The sun now rises for thirty minutes or so each day. Crozier cannot be sure of the time. His watch disappeared with his clothing after Hickey shot him and after Silence rescued him… however she did that. She has never told him.
That was the first time I died, he thinks.
Now he is being asked to die again — to die as what he was in order to become something else.
But how many men get such a second chance? How many captains who have watched one hundred twenty-five men in their expedition die or disappear would want it?
I could disappear.
Crozier has seen the mass of scars on his arm, chest, belly, and leg each night when he strips to crawl beneath the sleeping robes, and he can feel and imagine how terrible the bullet and shotgun-pellet scars are on his back. They could be an explanation and excuse for a lifetime of silence about his past.
He can hike east across Boothia, hunt and fish in the rich, warming waters off the east coast there, hide from Royal Navy and other English rescue ships, and wait for an American whaling ship. If it takes two or three years there before one comes, he can survive that long. He is sure of it now.
And then, instead of going home to England — has England ever been home for him? — he can tell his American rescuers that he has no memory of what has happened to him or what ship he belonged to — he can show his terrible wounds as evidence — and go to America with them at the end of the whaling season. There he can start a new life.
How many men get a chance to start such a new life at his age? Many men would want to.
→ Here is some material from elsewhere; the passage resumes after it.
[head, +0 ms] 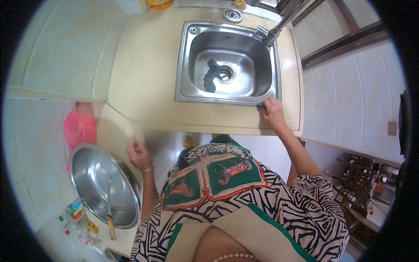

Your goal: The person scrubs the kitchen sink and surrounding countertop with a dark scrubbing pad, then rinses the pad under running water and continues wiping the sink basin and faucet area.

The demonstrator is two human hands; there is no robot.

Would Silence go with him? Would Silence bear the stares and laughter of sailors and the harsher stares and whispers of “civilized” Americans in some New England city or New York? Would she trade her furs in for calico dresses and whalebone corsets, knowing that she would always be the ultimate stranger in the ultimate strange land?
She would.
Crozier knows this as surely as he knows anything.
She would follow him there. And she would die there — and die soon. Of misery and of the strangeness and of all the vicious, petty, alien, and unbridled thoughts that would pour into her like the poison from the Goldner tins poured into Fitzjames — unseen, vile, deadly.
He knows this as well.
But Crozier could raise his son in America and have a new life in that almost-civilized country, perhaps captain a private sailing ship there. He has been a total failure as a Royal Navy and Discovery Service captain and as an officer and as a gentleman — well, he was never a gentleman — but no one in America would ever need to know that.
No, no, a serious sailing ship would take him to places and ports where he might be known. If he is recognized by any English Naval officer, he would be hanged as a deserter. But a small fishing ship… fishing out of some small New England harbour village, perhaps, with an American wife waiting in port to raise his child with him after Silence dies.